• _Your assignment_:
Could you repeat the data word for word while skipping the pictures?

• _Data_:
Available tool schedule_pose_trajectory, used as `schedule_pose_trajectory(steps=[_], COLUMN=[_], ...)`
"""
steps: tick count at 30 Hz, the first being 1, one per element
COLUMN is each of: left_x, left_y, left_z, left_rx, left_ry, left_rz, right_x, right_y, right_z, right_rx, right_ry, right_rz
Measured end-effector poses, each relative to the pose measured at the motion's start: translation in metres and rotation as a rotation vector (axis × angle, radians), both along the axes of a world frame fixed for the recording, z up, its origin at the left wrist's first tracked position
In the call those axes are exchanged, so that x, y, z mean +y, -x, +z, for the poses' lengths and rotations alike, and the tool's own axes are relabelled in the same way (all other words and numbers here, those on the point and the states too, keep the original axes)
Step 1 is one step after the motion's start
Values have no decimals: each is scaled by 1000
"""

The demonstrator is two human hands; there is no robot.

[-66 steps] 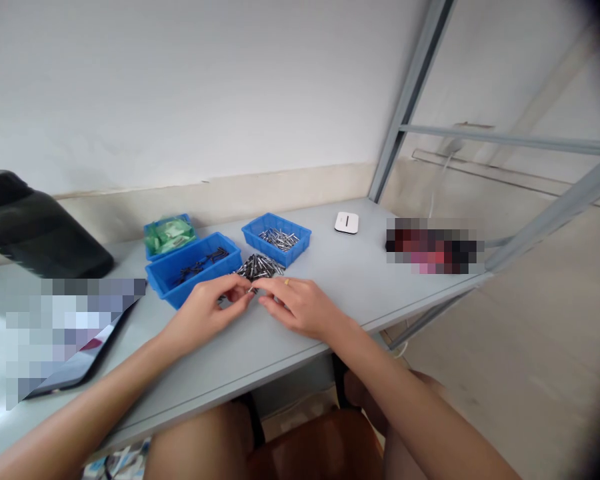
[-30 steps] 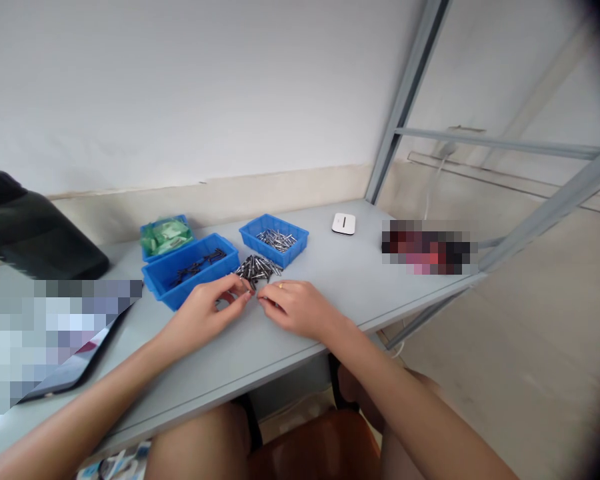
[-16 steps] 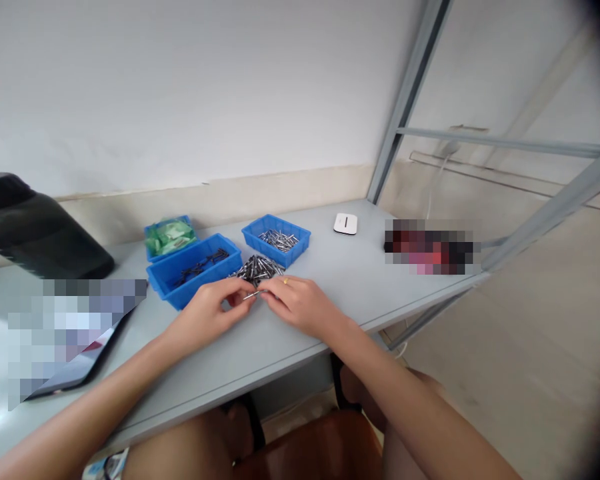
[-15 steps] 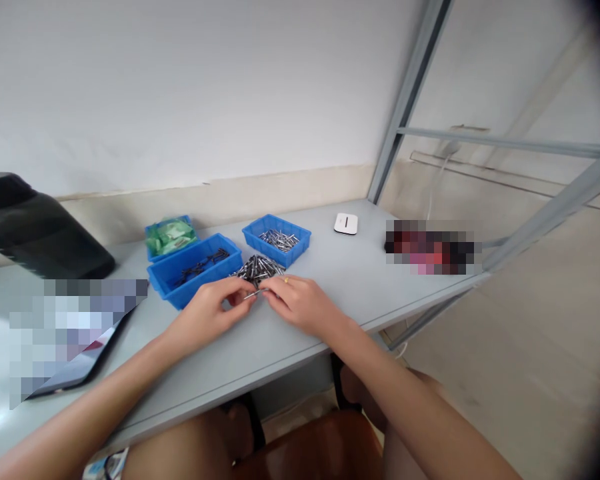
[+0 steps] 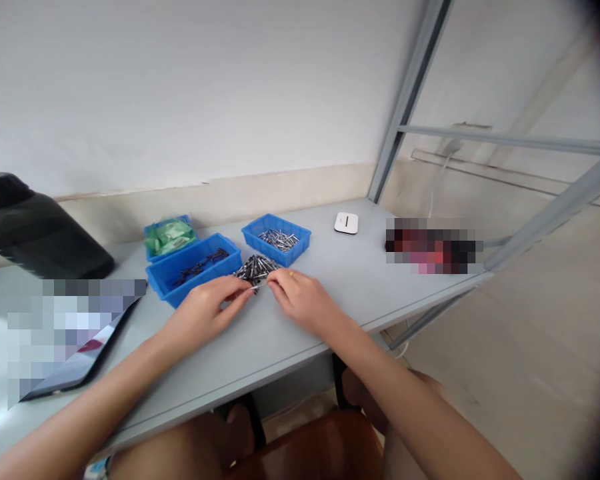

• _Answer space_:
Available tool schedule_pose_trajectory, used as `schedule_pose_trajectory(steps=[_], COLUMN=[_], ...)`
"""
steps: tick count at 30 Hz, the first being 1, one per element
COLUMN is each of: left_x, left_y, left_z, left_rx, left_ry, left_rz, right_x, right_y, right_z, right_rx, right_ry, right_rz
Measured end-effector poses, each relative to the pose measured at the motion's start: translation in metres and rotation as a rotation vector (axis × angle, radians), both along the axes of a world frame fixed for the recording, z up, its origin at the left wrist's first tracked position
In the call those axes are exchanged, so that x, y, z mean +y, -x, +z, for the poses' lengths and rotations alike, and the tool's own axes are relabelled in the same way (all other words and numbers here, those on the point and the states too, keep the original axes)
Step 1 is one step after the motion's start
Values have no decimals: each is scaled by 1000
"""

The demonstrator is two human hands; there is no robot.

[-66 steps] 
[-30 steps] 
[-16 steps] 
[-15 steps] 
[+0 steps] 

That completes the answer to the exercise.